Please tally the lines below that contain the string "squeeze" and reply with that figure only.

[Items from a data source]
————

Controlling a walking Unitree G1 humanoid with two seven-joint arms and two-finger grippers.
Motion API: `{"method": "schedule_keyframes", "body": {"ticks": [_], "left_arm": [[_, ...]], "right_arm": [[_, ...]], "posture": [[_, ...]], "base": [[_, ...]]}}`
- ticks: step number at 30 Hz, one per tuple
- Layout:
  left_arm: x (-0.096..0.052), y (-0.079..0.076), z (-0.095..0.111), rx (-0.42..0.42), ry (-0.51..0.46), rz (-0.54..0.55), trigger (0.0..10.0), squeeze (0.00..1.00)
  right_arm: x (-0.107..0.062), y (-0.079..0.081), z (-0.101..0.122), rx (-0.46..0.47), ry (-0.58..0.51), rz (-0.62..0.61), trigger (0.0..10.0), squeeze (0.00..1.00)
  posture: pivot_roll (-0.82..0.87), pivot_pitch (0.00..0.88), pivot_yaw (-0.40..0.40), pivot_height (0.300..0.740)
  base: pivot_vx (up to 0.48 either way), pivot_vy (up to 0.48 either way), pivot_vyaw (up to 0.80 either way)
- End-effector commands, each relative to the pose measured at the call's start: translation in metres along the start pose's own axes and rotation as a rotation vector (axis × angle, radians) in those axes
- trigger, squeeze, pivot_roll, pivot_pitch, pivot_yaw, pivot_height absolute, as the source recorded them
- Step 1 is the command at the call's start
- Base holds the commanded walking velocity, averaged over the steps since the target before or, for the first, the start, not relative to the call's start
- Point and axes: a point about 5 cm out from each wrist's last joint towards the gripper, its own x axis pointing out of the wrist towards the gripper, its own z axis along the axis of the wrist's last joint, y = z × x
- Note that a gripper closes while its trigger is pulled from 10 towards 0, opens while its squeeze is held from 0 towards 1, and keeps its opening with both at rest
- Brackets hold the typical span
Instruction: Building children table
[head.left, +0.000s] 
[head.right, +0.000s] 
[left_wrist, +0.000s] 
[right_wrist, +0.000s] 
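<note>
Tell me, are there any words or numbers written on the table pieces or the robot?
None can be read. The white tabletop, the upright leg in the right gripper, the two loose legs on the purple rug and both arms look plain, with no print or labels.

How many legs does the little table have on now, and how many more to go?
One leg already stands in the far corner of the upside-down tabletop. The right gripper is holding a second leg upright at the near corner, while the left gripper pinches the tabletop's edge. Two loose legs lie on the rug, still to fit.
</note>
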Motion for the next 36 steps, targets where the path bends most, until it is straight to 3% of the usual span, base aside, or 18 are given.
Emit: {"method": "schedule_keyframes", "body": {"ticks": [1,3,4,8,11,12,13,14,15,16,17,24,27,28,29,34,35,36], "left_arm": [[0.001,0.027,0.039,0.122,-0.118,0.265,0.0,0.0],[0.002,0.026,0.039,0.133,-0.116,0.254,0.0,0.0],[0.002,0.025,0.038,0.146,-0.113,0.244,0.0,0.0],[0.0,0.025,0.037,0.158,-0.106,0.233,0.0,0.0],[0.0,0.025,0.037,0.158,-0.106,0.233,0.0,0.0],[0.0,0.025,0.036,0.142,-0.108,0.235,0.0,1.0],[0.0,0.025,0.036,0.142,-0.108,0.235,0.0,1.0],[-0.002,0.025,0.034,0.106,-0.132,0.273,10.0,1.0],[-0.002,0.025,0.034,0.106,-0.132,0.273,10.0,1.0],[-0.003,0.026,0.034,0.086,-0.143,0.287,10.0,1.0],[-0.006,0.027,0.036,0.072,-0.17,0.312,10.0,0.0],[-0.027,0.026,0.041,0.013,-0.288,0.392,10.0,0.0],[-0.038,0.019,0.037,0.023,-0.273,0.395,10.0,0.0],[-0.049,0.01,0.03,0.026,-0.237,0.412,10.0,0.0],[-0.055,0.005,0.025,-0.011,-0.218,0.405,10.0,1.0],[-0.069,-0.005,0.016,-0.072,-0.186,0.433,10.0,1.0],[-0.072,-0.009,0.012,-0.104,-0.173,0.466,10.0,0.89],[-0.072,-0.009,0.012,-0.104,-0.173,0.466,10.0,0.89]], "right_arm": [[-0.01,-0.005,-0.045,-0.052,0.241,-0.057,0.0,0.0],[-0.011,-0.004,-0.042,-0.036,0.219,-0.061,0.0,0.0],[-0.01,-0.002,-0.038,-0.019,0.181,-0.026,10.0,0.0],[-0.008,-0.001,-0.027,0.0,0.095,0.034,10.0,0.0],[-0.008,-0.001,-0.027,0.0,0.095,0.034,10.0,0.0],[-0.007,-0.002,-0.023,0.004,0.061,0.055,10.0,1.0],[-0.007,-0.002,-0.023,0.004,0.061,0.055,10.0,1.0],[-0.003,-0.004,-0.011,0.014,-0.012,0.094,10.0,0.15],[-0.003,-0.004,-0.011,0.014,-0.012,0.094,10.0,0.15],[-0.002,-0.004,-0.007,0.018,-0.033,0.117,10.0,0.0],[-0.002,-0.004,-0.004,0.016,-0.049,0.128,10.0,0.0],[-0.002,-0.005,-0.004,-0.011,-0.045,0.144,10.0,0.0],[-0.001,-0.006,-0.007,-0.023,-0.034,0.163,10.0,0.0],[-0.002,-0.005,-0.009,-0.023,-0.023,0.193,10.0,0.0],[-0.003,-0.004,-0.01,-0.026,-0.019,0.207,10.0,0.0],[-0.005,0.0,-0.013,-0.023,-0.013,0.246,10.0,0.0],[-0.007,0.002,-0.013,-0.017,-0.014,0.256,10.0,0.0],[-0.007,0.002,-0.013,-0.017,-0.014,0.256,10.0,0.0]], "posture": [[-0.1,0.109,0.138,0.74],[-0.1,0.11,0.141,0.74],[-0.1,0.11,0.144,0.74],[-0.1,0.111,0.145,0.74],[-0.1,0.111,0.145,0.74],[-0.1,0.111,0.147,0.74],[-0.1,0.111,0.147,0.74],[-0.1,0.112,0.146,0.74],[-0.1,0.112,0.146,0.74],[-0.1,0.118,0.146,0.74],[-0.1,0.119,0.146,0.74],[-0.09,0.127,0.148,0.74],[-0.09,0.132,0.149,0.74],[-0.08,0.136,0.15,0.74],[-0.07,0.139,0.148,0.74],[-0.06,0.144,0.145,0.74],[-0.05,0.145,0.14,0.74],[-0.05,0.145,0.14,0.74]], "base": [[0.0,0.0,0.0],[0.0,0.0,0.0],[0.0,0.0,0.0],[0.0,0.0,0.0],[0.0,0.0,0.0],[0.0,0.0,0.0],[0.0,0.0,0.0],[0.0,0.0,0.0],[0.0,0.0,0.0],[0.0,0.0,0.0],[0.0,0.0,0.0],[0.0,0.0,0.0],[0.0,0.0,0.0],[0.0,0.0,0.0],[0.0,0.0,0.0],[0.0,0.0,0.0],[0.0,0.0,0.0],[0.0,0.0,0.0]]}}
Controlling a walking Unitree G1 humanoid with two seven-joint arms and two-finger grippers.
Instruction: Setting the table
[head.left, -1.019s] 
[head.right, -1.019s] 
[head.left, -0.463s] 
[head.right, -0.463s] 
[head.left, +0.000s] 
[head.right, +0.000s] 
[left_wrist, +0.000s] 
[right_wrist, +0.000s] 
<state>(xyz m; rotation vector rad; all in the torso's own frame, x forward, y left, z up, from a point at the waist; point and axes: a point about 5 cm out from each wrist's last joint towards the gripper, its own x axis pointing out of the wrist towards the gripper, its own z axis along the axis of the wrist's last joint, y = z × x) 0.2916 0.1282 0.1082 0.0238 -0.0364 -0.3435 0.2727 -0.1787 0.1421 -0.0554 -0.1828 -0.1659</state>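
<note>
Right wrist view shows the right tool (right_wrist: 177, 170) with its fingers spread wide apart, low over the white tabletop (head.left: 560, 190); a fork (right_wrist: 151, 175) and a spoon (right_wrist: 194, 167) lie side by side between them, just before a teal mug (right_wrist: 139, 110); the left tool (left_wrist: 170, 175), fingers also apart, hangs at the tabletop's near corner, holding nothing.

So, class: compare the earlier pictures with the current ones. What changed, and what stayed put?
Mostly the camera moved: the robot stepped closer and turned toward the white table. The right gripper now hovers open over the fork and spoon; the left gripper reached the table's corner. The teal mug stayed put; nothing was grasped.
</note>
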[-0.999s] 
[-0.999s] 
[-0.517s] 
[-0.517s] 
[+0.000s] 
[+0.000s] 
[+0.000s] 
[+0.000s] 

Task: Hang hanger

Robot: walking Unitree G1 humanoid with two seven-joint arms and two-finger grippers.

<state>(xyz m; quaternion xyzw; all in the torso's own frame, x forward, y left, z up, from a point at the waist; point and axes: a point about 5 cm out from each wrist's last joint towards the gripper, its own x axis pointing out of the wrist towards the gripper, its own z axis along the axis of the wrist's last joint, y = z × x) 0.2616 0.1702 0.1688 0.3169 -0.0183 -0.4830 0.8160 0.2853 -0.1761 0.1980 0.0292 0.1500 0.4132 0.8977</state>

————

Reply — 4